What you are asked to do :: From the data below, set down exactly the lines between the one holding "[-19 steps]" and the one holding "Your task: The", inclusive, and no others.

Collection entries
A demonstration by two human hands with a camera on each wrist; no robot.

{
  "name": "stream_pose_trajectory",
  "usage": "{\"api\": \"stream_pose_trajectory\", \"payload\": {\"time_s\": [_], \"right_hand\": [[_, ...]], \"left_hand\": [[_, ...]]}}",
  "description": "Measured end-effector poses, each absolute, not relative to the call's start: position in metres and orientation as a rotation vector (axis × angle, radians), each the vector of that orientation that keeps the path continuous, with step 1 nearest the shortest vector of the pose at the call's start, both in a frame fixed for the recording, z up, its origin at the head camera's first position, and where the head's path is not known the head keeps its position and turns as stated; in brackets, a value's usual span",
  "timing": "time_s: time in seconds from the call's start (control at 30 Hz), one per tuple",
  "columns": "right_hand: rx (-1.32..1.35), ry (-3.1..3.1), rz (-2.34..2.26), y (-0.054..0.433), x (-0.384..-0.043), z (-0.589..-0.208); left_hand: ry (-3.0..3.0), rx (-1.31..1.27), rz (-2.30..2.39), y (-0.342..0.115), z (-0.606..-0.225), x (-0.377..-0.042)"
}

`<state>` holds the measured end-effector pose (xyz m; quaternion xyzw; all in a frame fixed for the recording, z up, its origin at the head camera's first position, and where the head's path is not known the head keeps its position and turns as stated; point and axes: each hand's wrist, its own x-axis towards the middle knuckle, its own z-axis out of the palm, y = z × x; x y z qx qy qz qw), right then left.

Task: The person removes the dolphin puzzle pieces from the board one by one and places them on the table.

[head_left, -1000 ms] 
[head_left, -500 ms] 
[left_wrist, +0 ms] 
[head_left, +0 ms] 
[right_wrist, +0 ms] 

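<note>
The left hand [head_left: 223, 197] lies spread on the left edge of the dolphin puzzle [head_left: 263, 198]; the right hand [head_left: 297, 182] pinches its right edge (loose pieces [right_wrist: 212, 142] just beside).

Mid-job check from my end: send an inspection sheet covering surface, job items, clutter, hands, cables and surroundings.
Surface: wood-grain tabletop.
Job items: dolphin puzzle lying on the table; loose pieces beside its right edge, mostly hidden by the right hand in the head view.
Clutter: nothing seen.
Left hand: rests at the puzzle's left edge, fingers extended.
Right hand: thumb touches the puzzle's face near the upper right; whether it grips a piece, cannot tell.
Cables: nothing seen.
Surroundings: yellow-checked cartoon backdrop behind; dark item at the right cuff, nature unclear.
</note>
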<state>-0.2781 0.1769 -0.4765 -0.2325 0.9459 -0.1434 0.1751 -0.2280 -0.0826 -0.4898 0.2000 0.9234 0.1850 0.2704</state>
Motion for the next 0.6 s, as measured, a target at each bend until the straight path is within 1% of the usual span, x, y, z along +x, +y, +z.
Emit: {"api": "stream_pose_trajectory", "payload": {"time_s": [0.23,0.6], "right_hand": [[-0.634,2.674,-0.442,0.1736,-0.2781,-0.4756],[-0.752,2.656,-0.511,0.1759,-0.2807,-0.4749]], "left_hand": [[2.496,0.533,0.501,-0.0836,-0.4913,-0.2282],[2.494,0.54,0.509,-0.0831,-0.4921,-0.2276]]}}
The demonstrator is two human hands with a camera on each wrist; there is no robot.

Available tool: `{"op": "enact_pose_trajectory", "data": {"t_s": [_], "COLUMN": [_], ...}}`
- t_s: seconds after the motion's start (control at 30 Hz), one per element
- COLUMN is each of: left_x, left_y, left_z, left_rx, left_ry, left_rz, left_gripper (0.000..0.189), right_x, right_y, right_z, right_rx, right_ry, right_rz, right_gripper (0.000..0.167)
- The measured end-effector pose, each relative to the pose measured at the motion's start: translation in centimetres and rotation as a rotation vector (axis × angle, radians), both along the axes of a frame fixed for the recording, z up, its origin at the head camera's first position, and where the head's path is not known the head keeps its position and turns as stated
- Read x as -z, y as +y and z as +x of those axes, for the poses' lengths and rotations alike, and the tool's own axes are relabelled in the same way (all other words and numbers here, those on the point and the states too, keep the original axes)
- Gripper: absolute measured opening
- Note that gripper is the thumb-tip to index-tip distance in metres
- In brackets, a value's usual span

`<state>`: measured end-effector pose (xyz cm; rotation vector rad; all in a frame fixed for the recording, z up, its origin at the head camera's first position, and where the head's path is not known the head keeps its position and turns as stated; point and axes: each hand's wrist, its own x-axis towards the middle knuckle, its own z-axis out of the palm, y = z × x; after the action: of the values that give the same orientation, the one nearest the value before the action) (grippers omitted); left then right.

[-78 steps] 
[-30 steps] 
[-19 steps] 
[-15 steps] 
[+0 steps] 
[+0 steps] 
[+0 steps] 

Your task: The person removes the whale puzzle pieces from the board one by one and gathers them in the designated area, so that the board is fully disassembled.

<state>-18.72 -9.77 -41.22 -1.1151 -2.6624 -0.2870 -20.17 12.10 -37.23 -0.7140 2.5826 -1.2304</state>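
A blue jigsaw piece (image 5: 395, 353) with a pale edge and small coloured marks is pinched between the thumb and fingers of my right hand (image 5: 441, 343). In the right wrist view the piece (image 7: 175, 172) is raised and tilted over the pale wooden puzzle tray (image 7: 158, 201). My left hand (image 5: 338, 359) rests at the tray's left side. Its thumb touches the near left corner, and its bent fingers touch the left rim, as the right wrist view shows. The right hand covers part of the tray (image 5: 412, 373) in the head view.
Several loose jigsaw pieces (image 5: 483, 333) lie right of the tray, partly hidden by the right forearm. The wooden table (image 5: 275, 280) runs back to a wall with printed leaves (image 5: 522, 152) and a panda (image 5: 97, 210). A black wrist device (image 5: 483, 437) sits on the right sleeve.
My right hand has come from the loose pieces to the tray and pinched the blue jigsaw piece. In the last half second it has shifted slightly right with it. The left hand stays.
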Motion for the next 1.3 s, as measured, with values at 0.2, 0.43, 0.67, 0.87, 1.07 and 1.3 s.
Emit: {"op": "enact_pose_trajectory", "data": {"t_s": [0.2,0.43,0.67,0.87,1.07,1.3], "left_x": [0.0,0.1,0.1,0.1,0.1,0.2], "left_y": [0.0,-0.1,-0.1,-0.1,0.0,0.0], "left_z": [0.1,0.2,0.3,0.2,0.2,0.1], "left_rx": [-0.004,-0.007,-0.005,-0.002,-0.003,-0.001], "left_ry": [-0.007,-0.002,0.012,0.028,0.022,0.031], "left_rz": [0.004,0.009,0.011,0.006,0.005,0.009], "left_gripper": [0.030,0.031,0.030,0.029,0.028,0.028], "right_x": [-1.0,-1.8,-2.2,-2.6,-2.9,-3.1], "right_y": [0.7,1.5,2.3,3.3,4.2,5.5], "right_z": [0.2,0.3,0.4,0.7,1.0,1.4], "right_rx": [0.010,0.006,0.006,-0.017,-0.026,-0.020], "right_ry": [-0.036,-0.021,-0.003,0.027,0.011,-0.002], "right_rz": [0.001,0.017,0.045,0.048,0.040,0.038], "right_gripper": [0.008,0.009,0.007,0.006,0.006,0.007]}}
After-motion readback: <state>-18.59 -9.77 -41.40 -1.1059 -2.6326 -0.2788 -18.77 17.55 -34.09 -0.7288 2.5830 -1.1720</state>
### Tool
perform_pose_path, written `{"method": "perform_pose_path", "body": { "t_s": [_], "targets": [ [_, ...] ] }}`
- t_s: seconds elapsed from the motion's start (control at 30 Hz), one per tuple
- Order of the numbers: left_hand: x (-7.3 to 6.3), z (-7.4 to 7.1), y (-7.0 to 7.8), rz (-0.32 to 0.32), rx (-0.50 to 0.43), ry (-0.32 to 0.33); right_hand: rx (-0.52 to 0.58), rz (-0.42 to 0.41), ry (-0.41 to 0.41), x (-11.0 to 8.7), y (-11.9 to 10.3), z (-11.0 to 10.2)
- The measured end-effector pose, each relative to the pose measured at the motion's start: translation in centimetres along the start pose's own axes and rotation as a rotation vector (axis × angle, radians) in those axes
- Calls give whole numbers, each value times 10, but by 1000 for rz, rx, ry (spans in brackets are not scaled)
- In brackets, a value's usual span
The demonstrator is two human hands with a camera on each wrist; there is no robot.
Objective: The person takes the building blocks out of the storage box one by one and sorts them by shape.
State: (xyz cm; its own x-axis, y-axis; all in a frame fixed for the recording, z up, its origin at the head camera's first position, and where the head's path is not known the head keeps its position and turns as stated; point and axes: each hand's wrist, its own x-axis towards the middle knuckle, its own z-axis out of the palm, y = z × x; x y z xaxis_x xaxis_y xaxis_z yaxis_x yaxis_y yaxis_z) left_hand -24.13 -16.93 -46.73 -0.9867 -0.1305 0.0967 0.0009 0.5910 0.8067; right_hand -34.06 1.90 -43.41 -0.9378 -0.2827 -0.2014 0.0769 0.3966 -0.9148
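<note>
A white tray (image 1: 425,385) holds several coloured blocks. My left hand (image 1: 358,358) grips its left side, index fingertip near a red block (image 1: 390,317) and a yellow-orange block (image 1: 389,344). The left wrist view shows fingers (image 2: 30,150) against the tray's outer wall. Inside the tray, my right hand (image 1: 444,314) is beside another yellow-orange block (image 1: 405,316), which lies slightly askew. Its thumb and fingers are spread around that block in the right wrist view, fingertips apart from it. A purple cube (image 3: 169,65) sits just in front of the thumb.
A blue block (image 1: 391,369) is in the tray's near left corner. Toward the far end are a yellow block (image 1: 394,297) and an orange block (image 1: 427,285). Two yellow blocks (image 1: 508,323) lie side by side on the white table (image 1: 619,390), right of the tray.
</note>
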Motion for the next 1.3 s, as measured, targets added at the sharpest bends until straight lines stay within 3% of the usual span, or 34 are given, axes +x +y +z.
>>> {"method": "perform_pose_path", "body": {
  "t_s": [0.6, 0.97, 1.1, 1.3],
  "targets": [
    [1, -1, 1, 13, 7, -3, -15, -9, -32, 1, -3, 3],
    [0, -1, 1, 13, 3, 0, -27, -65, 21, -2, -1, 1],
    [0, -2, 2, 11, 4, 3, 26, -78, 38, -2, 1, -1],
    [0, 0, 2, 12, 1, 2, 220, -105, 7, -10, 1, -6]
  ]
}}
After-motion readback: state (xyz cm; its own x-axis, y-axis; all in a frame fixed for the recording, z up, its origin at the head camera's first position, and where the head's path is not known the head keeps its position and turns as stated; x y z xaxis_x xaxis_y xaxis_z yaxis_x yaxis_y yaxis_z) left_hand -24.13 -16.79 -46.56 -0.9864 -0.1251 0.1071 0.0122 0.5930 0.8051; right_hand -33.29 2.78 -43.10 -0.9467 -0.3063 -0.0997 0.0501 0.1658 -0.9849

Result of this task ::
[-19 steps] 
[-15 steps] 
[+0 steps] 
[+0 steps] 
[+0 steps] 

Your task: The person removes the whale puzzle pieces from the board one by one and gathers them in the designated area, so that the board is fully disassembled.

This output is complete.